### [BRIEF]
For the records below, please print exactly and only the lines from the one with "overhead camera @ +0" down to the one with "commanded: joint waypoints", both ends included, omitting the pictures.

### [DATA PROVIDED]
☆ ☆ ☆ ☆ ☆ ☆ ☆
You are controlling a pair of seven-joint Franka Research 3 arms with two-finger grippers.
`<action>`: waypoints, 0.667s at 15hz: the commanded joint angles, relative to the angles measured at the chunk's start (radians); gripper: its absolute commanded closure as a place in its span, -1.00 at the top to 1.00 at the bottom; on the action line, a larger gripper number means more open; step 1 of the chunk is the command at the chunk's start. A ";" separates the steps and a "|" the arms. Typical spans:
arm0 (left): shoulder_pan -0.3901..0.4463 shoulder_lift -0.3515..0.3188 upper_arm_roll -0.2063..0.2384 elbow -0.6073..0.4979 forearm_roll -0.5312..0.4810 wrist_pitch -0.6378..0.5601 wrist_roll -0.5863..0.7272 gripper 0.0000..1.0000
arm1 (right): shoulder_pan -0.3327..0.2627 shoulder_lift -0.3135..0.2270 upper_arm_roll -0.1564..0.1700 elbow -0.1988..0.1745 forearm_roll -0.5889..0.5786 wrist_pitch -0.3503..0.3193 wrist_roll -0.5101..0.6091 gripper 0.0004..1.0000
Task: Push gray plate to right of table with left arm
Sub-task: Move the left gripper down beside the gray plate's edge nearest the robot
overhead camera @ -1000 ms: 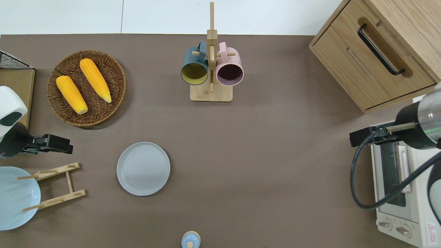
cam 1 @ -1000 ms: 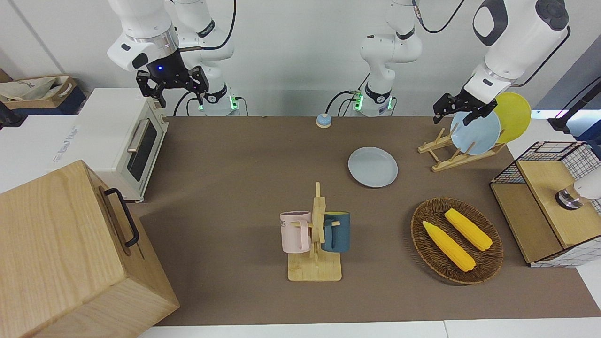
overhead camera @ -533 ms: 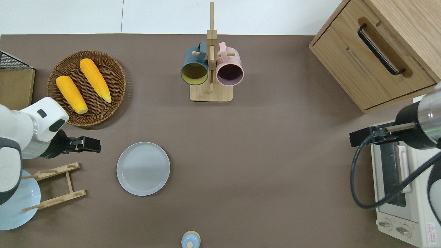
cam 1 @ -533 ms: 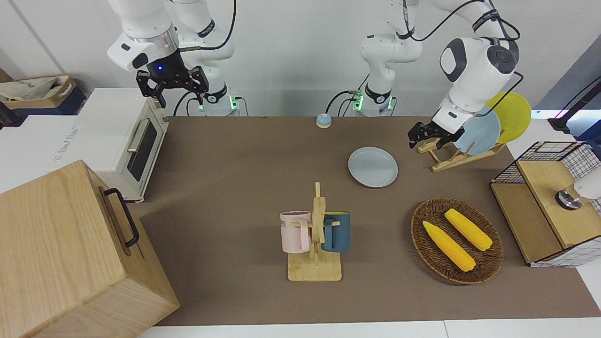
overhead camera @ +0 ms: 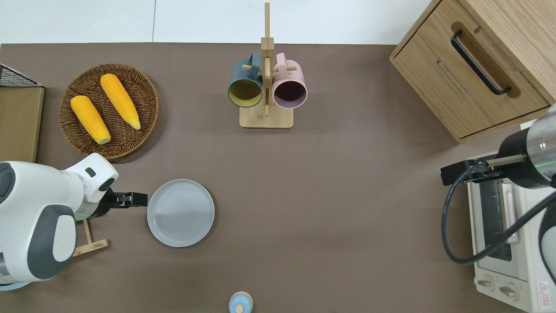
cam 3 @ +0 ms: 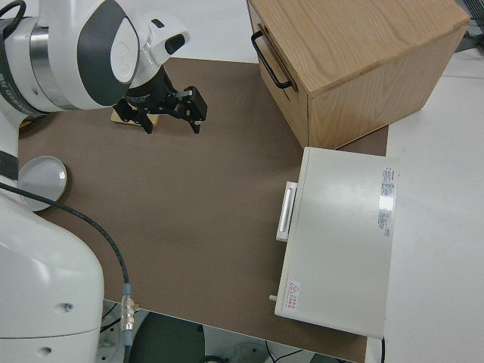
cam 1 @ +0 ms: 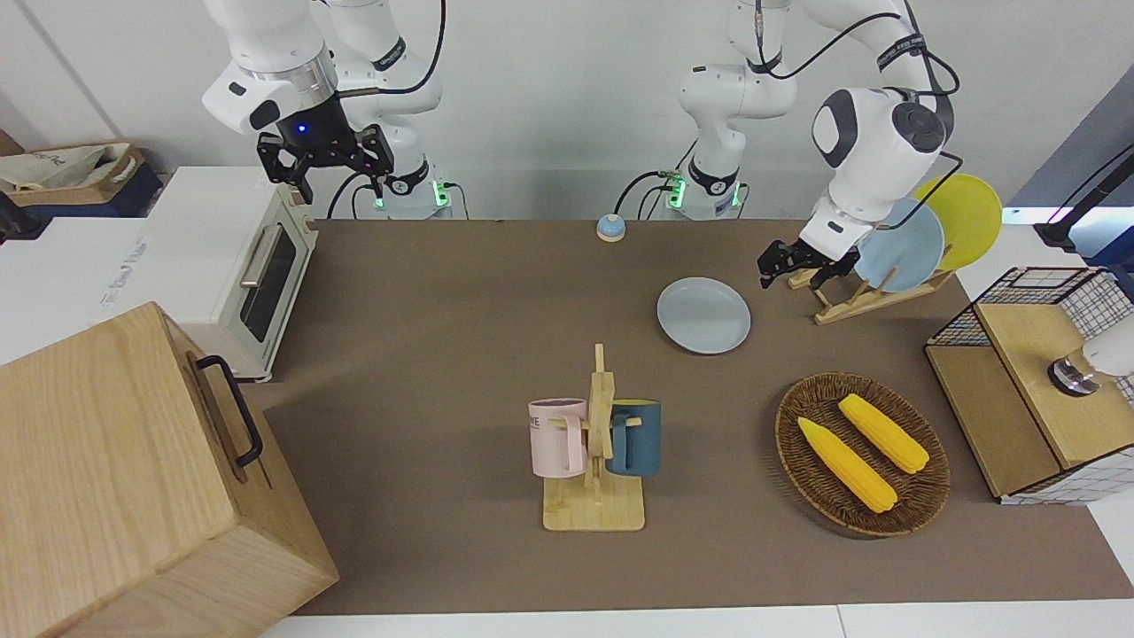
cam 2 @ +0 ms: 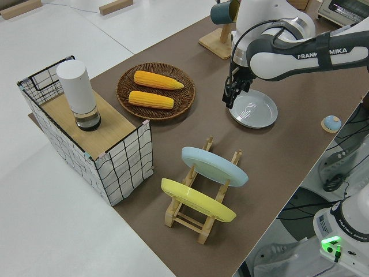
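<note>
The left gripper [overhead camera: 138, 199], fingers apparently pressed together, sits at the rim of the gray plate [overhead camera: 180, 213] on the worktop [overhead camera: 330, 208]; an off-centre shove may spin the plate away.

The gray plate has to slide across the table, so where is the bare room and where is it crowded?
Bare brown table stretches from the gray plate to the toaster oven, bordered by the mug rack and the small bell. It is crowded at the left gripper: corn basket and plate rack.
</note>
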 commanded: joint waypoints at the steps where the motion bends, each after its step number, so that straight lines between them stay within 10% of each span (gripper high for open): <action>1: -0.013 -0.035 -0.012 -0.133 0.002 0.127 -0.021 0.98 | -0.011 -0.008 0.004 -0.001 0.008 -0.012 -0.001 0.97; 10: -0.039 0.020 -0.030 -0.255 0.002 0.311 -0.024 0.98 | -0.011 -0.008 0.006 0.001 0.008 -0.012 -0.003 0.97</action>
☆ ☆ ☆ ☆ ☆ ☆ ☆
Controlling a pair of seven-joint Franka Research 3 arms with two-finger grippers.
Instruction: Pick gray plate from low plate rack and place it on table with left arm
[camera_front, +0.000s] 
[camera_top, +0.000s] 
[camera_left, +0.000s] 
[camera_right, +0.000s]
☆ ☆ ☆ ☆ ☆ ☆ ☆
### [EXPECTED ANSWER]
overhead camera @ +0 ms: 
cam 3 @ +0 ms: 
cam 1 @ +0 ms: 
cam 2 @ +0 ms: 
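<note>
The left gripper [overhead camera: 138, 199], fingers apparently pressed together, sits at the rim of the gray plate [overhead camera: 180, 213] on the worktop [overhead camera: 330, 208]; an off-centre shove may spin the plate away.

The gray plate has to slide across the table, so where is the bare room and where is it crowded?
Bare brown table stretches from the gray plate to the toaster oven, bordered by the mug rack and the small bell. It is crowded at the left gripper: corn basket and plate rack.
</note>
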 commanded: joint waypoints at the steps where the motion bends, each after its step number, so that straight lines between them stay within 10% of each span (gripper high for open): <action>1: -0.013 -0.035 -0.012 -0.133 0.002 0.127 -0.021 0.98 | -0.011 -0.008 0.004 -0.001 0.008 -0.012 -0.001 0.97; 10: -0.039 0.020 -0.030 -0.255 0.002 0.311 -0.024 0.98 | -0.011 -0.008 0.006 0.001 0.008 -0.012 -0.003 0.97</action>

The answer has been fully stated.